生物学的にも疫学的にも、幼少期のワクチン接種率の向上は、特にカバー率が90-95%を超えていなければ発生を防止できないような非常に感染力の強い疾患である麻疹の集団免疫閾値を維持するために重要です。
結論
州レベルでの非医療的ワクチン免除の廃止は、複数の重要なワクチンの幼稚園児の接種率を有意に向上させ、医療的免除の補完的な増加は最小限に抑えられています。これらのデータは、ワクチン不信が高まる中で高いコミュニティ接種カバー率を維持するための非医療的免除の制限を目的とした政策努力を支持しています。

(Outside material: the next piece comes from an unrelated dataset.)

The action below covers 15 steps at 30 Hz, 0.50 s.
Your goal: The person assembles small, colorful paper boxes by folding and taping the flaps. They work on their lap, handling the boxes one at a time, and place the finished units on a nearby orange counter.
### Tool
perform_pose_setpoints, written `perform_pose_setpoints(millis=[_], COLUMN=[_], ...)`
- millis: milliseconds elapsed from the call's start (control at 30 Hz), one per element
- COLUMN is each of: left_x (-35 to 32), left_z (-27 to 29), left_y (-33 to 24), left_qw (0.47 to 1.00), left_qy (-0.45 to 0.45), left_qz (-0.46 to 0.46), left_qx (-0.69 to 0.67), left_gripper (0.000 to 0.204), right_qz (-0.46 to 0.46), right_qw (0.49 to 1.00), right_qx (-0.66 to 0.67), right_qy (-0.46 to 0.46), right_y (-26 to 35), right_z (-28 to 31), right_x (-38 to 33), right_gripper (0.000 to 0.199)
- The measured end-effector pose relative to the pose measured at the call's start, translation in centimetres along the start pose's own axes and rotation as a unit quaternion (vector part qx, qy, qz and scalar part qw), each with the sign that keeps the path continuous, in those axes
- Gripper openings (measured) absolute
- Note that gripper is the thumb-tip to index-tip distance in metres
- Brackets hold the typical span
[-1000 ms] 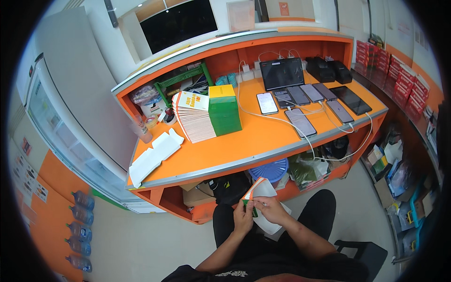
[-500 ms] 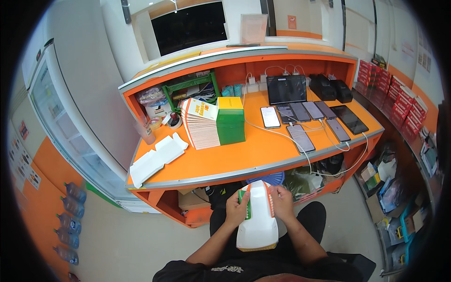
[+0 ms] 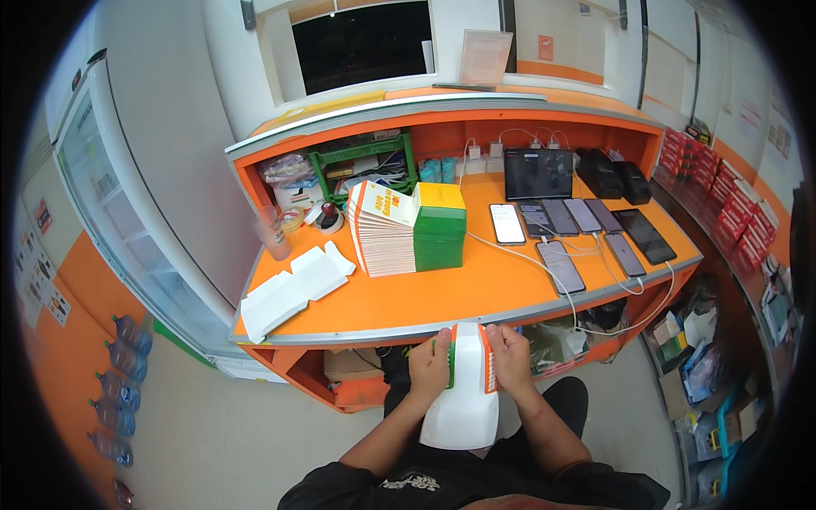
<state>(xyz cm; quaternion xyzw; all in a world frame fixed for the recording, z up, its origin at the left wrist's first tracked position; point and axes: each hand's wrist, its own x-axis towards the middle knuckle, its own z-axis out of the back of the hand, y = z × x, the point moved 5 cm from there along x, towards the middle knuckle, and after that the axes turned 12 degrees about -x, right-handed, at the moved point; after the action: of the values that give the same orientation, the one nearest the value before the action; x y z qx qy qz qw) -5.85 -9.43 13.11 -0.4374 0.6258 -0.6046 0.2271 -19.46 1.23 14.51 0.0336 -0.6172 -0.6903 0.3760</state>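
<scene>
A pale floor (image 3: 221,442) spreads around an orange counter (image 3: 408,293), and a tall glass-door refrigerator (image 3: 127,183) stands to its left. On the counter, left of its middle, is a dense stack of folded cartons (image 3: 408,234), its right end green with a yellow top, its left part white with orange edges fanned apart. A green plastic crate (image 3: 361,157) sits behind it. Just in front of the counter, between the two hands, is a white carton (image 3: 461,412) with a green side panel on the left and an orange one on the right. An opened-out white card sheet (image 3: 297,289) lies at the counter's left end. Toward the right, a black tablet (image 3: 648,236) lies flat. The left hand (image 3: 427,365) pinches the carton's green side, thumb on top; the right hand (image 3: 512,357) pinches the orange side, so each grip is pressed closed on card. Several phones (image 3: 561,267) lie left of the tablet, some with white cables (image 3: 588,249) attached. A clear plastic cup (image 3: 272,234) stands beyond the card sheet, near a dark-handled stamp (image 3: 329,212).
</scene>
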Motion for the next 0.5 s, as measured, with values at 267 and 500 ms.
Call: perform_pose_setpoints(millis=[267, 500], left_x=[1.4, 2.3], left_z=[0.7, 2.0], left_y=[-0.2, -3.6], left_qw=[0.993, 0.989], left_qy=[0.042, 0.026], left_qz=[0.053, -0.082], left_qx=[-0.098, 0.120], left_gripper=[0.047, 0.048], right_qz=[0.080, 0.073], right_qw=[0.992, 0.991], right_qx=[-0.091, -0.105], right_qy=[-0.033, 0.049], right_y=[2.7, 5.4], right_z=[-0.5, -1.9], right_x=[0.9, 2.6], right_gripper=[0.045, 0.035])
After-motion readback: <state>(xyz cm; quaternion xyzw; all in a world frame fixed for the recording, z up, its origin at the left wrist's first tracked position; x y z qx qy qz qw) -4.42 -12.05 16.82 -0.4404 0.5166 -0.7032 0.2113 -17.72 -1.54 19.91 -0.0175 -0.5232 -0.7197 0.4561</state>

今後の研究では、これらの政策が疾患発生率に与える長期的な疫学的影響を調査するとともに、教育やコミュニティエンゲージメントなど、ワクチン不信をより広範に解決する戦略を探求する必要があります。ワクチンで予防可能な疾患が持続的な脅威である限り、根拠に基づいた政策は、子供たちやコミュニティを保護するための包括的な公衆衛生努力の重要な構成要素となります。
資金源と臨床試験
本研究は、JAMA Pediatricsに原著論文として掲載されました。参考文献には特定の資金源は示されていません。使用されたデータはCDCの公開監視データです。本観察的研究には臨床試験登録は適用されません。
参考文献
1. Bald A, Gold S, Yang YT. State Repeal of Nonmedical Vaccine Exemptions and Kindergarten Vaccination Rates. JAMA Pediatr. 2025 Oct 27:e254185. doi:10.1001/jamapediatrics.2025.4185. Epub ahead of print. PMID: 41143818; PMCID: PMC12560026.

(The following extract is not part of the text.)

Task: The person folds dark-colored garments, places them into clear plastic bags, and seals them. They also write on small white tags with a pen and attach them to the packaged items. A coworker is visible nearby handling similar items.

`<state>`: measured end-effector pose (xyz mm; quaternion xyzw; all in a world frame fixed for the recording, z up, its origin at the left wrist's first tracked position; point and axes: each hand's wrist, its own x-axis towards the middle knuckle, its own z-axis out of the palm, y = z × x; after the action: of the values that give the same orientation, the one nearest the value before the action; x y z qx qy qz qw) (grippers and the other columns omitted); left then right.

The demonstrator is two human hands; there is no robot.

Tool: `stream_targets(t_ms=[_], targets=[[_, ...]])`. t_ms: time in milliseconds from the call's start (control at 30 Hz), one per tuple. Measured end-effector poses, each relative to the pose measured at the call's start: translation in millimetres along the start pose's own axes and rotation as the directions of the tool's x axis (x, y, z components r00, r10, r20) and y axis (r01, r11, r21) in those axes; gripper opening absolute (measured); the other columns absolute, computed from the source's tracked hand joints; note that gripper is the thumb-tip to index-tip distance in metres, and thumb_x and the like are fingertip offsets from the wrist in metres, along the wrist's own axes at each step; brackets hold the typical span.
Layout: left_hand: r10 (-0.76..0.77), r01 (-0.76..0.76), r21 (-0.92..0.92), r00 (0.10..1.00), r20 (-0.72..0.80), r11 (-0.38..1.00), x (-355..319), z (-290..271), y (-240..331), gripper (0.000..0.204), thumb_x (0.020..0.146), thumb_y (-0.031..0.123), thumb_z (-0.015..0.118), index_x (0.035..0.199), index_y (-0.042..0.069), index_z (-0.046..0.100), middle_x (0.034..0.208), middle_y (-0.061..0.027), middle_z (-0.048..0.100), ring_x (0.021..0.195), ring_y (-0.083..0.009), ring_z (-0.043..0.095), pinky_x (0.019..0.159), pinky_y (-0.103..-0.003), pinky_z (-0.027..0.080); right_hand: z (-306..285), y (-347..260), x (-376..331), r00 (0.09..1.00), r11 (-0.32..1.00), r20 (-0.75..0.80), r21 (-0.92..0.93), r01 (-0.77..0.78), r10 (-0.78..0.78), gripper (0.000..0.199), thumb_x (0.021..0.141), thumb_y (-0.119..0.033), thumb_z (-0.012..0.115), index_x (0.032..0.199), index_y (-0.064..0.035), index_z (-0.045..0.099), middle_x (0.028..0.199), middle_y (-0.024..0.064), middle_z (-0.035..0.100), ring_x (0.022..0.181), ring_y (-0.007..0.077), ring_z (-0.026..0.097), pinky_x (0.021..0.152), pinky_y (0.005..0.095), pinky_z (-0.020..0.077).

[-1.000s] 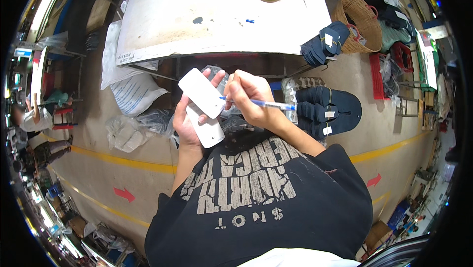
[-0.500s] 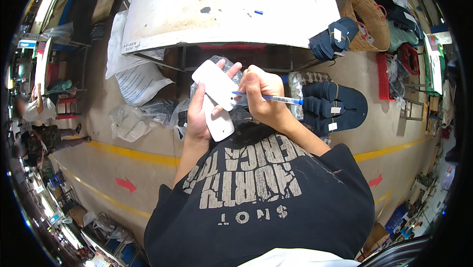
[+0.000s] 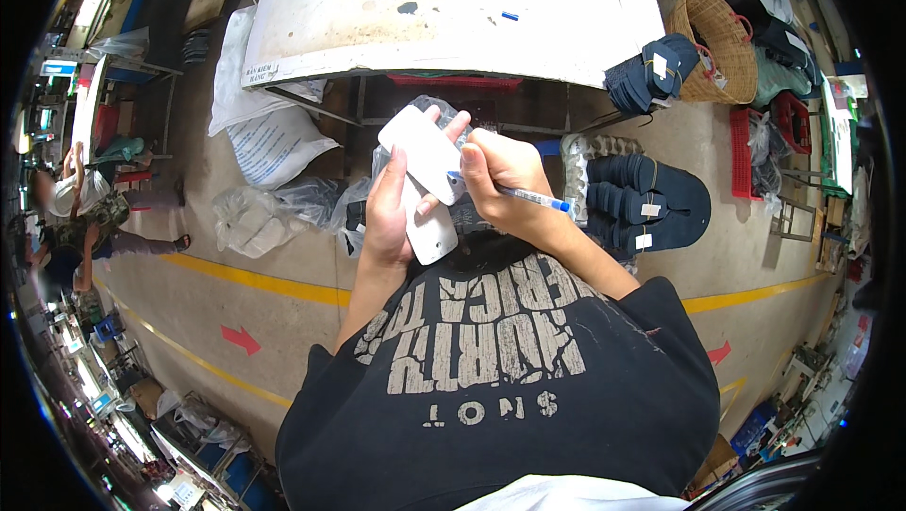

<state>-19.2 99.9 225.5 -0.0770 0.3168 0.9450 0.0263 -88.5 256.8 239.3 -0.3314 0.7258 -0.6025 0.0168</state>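
My left hand (image 3: 383, 223) is closed around two flat white pieces with rounded corners, fingertips showing past their far edge. The upper piece (image 3: 421, 150) overlaps the lower piece (image 3: 432, 235), which sticks out toward my body and has small dark holes near its end. My right hand (image 3: 510, 176) pinches a clear pen with blue ends (image 3: 534, 198). Its blue tip meets the right edge of the upper piece, near that piece's lower end; whether it touches the surface I cannot tell.
Beyond my hands stands a white table (image 3: 359, 30) with a small blue cap (image 3: 510, 16). Bundled dark pieces (image 3: 651, 72) hang at its right corner. Right: stacked dark pieces (image 3: 684, 204), wicker basket (image 3: 713, 49), red crate (image 3: 744, 152). Left: white sacks (image 3: 278, 148) and plastic bags (image 3: 253, 220).
The pen's back end has tilted slightly down, and my right hand has turned a little. The white pieces stay in my left hand. The whole view has shifted slightly, and a person at far left has moved.
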Motion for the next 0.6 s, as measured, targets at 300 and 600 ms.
stream_targets(t_ms=[300,600], targets=[[-0.015,0.015,-0.001,1.000,0.019,1.000,0.0,-1.3,-0.1,0.061,0.115,0.038,0.025,0.161,-0.002,0.022,0.160,-0.0262,0.041,0.073,-0.0021,0.050,0.060,-0.015,0.041,-0.3,-1.8,-2.8,0.999,0.998,-0.018,0.061,-0.035,0.037,0.034,0.109,-0.019,0.053,0.081,-0.0004,0.051,0.066,0.0084,0.047,0.056,0.0164,0.044,0.054,0.0322,0.0403],[-0.033,0.033,0.019,0.999,-0.011,0.999,1.4,2.8,0.4,0.061,0.115,0.038,0.024,0.161,-0.002,0.022,0.161,-0.0258,0.040,0.071,-0.0016,0.047,0.060,-0.015,0.040,-4.1,-1.1,-1.6,0.999,0.998,0.001,0.037,-0.046,0.046,0.025,0.107,-0.013,0.055,0.087,0.0009,0.060,0.070,0.0121,0.057,0.057,0.0219,0.055,0.056,0.0333,0.0458]])
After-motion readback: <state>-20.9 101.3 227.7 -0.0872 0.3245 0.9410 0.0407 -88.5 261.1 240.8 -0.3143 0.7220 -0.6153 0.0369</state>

2. Omer SB, et al. Nonmedical exemptions to school immunization requirements: Secular trends and association of state policies with pertussis incidence. JAMA. 2006;296(14):1757-1763.
3. Opel DJ, et al. The Influence of Provider Communication Behaviors on Parental Vaccine Acceptance and Visit Experience. Am J Public Health. 2013;103(10):e32–e39.
4. Olive JK, et al. Public responses to policy changes in nonmedical vaccine exemptions. Vaccine. 2018;36(9):1239-1244.